TASK DIRECTIONS: Give the data below again exactly as it stands. Omit the pictures.
• • • •
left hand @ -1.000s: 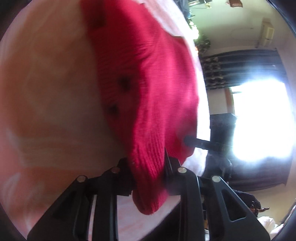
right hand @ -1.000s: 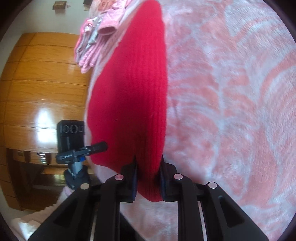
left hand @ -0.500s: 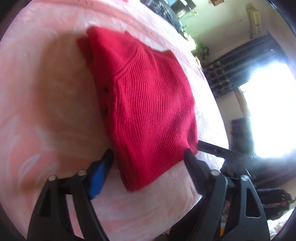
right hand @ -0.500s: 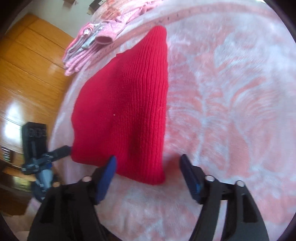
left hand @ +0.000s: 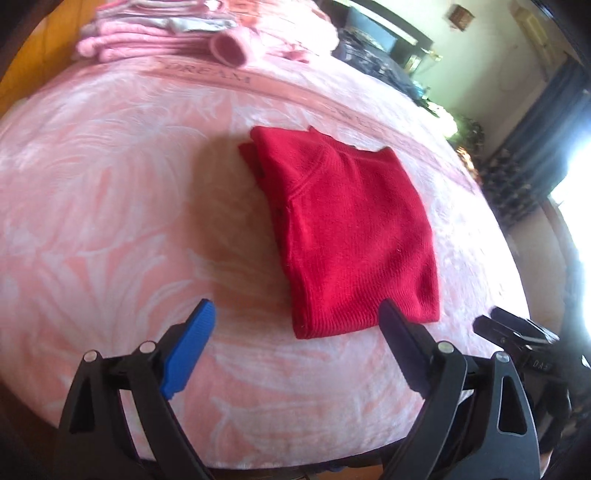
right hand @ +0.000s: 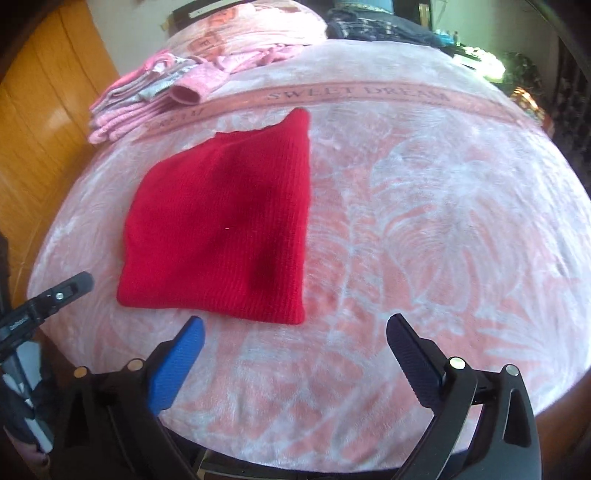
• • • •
WORKED SOLUTION:
left hand @ -1.000s: 
right hand @ -1.000s: 
left hand @ -0.500s: 
right hand @ -0.500s: 
left hand @ +0.000s: 
right hand @ +0.000s: 

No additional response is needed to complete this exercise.